On 5 July 2010 Michael Gove, the Secretary of State for Education, cancelled a significant portion of the Building Schools for Future (BSF) programme, the Labour Government's ambitious 20-year schools building scheme. Whilst projects that have reached financial close will still go ahead, some 735 planned projects have now been cancelled.
Traditionally, many contractors had been willing to risk the often high cost of bidding for BSF work because of the potentially significant future stream of work the BSF programme promised. However, as the Government has now cancelled many of the anticipated future BSF projects, contractors are looking to recover their wasted costs.
Express provisions of most tender documentation and case law prohibit the recovery of abortive bid costs before financial close.

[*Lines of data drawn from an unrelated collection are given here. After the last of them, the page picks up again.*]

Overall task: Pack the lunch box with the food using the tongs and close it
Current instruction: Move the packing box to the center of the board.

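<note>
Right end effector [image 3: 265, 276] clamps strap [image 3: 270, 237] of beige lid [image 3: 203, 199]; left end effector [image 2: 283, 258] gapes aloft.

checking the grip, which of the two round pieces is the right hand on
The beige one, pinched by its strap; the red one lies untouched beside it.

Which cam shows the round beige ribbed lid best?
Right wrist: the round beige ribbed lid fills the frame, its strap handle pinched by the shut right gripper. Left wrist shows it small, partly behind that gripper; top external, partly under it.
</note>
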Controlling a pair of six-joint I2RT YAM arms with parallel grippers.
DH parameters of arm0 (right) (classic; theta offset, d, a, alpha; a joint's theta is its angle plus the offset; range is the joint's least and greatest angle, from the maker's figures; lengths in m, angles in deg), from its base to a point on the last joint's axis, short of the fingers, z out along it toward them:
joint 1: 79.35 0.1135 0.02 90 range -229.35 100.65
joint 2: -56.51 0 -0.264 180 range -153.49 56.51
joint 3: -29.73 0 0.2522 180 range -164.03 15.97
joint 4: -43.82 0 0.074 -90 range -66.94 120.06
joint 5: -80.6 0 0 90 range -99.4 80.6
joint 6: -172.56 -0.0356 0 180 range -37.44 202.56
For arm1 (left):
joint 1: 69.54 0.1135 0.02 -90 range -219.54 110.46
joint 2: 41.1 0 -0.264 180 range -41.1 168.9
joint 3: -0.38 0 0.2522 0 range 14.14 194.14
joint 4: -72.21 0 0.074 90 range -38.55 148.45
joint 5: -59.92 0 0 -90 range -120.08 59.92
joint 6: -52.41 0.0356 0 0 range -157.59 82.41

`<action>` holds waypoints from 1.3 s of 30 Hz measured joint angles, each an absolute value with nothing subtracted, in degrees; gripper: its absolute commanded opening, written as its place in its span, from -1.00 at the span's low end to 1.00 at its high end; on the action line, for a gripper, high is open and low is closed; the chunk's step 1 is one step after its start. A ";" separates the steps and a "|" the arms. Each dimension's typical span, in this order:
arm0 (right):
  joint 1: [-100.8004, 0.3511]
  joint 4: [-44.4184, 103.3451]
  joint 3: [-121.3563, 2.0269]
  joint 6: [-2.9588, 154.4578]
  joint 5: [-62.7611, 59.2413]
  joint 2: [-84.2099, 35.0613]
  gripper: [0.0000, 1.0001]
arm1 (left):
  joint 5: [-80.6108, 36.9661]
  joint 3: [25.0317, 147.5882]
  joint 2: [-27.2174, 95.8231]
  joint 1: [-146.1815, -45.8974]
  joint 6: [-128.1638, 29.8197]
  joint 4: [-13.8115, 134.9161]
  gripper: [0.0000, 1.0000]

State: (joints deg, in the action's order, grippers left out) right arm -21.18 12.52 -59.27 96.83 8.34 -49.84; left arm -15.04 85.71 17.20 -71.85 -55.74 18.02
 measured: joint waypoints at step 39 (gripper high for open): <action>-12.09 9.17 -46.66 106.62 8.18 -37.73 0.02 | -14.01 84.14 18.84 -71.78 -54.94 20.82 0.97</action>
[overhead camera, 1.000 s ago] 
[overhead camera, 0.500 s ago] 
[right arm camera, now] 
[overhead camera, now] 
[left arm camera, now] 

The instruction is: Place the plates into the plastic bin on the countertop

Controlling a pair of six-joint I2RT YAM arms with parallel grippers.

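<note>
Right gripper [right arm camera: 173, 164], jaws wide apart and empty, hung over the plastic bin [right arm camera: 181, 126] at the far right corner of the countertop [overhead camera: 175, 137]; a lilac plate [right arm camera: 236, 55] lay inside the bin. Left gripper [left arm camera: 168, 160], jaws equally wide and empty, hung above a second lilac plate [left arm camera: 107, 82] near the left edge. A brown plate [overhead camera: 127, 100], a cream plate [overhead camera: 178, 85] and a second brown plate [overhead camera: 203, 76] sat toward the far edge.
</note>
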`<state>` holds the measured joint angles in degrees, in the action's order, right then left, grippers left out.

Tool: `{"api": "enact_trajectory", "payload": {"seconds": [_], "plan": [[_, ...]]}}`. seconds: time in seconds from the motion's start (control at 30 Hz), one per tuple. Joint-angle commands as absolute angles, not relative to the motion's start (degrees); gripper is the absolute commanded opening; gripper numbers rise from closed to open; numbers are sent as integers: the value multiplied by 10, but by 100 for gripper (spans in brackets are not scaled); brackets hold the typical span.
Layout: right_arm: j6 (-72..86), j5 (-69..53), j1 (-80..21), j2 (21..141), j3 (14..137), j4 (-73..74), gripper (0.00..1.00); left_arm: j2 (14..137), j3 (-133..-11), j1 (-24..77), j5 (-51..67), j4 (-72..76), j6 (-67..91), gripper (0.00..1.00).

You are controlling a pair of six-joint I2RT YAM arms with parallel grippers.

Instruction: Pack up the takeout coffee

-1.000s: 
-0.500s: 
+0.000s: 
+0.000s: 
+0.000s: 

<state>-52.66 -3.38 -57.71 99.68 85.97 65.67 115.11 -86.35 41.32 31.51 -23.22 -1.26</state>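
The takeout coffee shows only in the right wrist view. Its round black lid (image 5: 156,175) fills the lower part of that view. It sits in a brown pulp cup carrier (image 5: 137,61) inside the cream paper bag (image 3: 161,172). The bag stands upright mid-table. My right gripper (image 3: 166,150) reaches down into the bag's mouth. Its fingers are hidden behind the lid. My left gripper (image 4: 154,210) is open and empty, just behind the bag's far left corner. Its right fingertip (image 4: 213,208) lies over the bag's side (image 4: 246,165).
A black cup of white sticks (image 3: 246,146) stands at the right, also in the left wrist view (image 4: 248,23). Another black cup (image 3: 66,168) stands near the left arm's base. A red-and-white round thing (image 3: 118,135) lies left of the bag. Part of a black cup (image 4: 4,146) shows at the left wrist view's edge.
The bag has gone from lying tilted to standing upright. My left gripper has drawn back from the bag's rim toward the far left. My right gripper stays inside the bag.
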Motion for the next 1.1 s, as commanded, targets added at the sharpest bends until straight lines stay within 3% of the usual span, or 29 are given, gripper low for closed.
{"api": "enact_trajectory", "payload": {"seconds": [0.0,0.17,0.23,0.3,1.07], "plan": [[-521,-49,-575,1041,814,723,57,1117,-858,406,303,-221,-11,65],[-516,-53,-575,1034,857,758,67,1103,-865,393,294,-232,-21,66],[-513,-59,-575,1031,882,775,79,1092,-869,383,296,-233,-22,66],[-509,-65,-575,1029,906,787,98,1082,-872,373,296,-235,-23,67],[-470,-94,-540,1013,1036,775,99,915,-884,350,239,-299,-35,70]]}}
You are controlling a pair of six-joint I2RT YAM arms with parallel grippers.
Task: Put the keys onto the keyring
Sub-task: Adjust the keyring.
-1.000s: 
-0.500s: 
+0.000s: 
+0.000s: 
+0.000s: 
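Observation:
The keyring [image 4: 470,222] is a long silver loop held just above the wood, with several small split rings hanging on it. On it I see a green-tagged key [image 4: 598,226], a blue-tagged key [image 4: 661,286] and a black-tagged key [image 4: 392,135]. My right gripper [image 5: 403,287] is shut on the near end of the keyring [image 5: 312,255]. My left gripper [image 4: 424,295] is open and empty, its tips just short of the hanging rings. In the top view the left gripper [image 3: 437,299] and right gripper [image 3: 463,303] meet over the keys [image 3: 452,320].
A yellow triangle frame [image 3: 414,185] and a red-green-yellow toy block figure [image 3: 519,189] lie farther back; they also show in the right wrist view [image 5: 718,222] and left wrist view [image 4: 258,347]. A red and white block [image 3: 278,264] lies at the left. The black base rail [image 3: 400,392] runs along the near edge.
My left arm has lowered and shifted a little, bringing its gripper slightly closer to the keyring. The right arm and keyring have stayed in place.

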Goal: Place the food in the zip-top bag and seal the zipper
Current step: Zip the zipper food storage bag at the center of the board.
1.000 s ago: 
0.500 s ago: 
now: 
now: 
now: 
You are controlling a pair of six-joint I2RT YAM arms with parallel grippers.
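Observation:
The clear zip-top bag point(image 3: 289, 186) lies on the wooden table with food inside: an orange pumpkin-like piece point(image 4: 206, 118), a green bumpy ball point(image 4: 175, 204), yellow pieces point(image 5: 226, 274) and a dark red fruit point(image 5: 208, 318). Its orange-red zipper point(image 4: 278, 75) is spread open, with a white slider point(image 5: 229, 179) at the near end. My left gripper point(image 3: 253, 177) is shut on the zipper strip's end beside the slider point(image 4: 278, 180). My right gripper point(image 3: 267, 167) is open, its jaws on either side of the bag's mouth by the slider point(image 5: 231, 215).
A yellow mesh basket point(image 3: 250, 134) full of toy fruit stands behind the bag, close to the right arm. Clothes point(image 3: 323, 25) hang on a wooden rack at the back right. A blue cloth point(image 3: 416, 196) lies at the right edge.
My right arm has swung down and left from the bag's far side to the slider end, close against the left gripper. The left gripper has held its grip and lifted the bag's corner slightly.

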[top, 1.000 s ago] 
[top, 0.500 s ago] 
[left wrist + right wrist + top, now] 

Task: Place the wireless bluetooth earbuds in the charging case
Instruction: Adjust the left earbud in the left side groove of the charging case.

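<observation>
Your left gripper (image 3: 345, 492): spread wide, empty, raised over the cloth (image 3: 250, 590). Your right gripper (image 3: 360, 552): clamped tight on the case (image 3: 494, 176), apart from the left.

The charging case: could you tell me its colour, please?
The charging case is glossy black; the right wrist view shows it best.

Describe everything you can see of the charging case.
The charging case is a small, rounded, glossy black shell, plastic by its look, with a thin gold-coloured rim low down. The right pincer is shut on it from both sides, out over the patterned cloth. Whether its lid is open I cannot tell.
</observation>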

However, the extent of recovery depends upon the actual wording of the tender and scheme documentation and the stage a given scheme has reached.
Government policy may also be a basis for claiming a discretionary payment. In his 1997 review of PFI for the Treasury, Sir Malcolm Bates concluded that 'When a decision is made not to proceed with a project and that decision is not related to the viability of tenders received, contractors bidding costs should be refunded'. The Department for Health's 2007 policy framework for claiming such payments on cancelled schemes used Bates as a starting point and drew evidence from all departments. However, there is little evidence at this stage that such discretionary payments for cancelled BSF works will be made.